> WORK ITEM
Print the records below from the first line through the line containing "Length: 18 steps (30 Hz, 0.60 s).", both included, word for word.

> PROVIDED RECORDS
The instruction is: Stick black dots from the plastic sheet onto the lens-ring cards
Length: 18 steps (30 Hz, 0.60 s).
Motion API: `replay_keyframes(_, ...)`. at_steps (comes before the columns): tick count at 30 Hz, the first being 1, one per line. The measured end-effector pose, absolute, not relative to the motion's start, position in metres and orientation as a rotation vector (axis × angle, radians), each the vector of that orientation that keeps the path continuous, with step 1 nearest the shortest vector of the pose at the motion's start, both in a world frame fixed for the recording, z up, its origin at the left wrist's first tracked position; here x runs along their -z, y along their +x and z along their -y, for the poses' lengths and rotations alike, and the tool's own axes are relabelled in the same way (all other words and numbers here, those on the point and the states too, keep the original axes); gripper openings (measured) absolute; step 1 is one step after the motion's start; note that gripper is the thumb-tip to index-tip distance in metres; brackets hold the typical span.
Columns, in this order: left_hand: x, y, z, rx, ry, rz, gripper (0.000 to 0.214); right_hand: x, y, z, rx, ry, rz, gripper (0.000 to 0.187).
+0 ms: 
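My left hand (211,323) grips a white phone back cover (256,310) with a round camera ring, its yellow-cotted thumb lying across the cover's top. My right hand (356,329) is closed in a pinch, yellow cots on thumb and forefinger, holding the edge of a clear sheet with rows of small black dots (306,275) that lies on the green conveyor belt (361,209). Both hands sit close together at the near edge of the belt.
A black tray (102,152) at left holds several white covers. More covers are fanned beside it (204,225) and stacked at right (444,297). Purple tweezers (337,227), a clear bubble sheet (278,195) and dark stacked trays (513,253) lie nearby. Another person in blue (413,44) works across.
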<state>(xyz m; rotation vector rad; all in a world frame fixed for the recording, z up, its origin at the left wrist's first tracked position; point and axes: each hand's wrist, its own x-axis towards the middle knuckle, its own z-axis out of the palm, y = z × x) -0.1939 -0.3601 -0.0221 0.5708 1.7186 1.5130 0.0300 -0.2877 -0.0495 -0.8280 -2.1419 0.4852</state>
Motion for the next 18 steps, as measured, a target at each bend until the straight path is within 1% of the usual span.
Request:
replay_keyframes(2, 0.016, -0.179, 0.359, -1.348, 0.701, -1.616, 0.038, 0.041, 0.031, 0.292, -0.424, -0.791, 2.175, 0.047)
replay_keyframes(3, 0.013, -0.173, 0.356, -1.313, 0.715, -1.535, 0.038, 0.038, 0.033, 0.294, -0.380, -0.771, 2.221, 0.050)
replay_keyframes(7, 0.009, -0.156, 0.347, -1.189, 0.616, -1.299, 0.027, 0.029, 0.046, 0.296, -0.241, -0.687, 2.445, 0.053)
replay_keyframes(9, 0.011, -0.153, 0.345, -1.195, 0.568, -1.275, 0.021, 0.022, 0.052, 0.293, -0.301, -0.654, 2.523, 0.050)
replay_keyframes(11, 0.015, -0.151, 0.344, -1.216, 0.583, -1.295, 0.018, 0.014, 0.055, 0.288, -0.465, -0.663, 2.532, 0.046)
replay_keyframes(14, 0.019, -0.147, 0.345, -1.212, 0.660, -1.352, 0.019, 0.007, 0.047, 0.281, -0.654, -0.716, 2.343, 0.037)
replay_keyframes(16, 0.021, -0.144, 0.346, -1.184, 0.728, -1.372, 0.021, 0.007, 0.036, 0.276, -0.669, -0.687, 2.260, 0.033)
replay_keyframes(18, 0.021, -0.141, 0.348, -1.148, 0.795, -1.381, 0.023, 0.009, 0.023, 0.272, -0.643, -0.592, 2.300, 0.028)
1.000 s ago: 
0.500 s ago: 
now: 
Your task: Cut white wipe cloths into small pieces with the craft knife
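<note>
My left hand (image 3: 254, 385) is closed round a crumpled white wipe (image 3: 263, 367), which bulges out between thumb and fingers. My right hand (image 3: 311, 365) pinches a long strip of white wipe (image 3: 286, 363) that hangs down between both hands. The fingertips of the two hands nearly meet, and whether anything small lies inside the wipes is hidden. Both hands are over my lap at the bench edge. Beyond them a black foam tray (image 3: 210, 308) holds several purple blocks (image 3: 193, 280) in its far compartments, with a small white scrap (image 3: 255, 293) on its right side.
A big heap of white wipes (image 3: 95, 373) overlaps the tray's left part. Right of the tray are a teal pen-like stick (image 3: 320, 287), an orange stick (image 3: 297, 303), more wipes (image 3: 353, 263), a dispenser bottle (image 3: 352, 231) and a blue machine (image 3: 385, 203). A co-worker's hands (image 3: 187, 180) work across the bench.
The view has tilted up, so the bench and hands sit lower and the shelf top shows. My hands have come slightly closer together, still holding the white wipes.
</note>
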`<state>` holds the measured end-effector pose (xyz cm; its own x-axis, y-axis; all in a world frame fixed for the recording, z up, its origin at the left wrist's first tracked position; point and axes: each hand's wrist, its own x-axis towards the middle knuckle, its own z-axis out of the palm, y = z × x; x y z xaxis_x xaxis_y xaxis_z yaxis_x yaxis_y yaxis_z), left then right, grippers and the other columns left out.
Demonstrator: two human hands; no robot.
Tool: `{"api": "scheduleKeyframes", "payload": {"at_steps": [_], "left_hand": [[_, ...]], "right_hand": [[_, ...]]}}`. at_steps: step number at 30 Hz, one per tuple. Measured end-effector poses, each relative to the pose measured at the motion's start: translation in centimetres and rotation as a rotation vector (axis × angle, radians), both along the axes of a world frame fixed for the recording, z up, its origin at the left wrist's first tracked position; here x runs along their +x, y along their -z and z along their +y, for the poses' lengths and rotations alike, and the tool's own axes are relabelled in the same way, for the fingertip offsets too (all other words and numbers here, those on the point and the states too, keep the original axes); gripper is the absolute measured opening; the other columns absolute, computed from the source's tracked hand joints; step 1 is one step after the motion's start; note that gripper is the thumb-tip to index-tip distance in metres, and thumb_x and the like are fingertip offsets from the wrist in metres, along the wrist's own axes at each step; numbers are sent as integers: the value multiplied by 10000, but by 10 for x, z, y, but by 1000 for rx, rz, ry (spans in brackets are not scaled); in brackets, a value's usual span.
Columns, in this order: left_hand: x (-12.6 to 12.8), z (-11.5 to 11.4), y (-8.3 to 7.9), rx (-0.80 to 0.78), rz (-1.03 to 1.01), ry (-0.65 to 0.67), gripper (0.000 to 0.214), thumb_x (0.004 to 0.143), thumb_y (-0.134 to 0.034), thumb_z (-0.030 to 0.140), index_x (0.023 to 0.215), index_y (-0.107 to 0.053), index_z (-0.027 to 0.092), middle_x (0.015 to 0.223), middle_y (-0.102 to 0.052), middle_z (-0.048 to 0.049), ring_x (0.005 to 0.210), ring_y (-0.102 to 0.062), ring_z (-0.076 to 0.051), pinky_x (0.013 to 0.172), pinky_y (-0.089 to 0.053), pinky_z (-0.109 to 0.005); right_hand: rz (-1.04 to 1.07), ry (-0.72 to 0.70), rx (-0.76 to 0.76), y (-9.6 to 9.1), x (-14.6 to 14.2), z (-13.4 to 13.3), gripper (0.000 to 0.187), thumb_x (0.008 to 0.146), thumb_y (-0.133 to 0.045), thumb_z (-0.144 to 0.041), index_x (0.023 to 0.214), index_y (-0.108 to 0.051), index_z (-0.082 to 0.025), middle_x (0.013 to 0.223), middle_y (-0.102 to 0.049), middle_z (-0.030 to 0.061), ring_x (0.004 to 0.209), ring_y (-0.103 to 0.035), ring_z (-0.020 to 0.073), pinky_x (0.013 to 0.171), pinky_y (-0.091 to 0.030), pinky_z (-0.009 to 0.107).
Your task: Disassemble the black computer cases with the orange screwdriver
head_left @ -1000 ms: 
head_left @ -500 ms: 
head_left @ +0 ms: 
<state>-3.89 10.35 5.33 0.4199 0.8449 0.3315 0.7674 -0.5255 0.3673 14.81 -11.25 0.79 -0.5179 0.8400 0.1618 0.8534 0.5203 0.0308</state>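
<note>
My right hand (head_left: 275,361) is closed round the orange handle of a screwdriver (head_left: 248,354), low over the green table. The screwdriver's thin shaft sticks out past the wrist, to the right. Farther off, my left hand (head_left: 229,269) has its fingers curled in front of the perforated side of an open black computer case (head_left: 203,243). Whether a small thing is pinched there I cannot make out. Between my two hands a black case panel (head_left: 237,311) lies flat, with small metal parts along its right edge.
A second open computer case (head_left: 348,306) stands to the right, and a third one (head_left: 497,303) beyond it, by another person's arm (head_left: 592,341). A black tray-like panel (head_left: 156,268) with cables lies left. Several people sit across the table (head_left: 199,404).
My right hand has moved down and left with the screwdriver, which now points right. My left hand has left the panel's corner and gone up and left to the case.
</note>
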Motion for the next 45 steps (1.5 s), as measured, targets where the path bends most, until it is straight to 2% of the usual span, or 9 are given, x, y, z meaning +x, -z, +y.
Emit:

> FINAL ANSWER
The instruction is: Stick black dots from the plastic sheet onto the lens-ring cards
Length: 18 steps (30 Hz, 0.60 s).

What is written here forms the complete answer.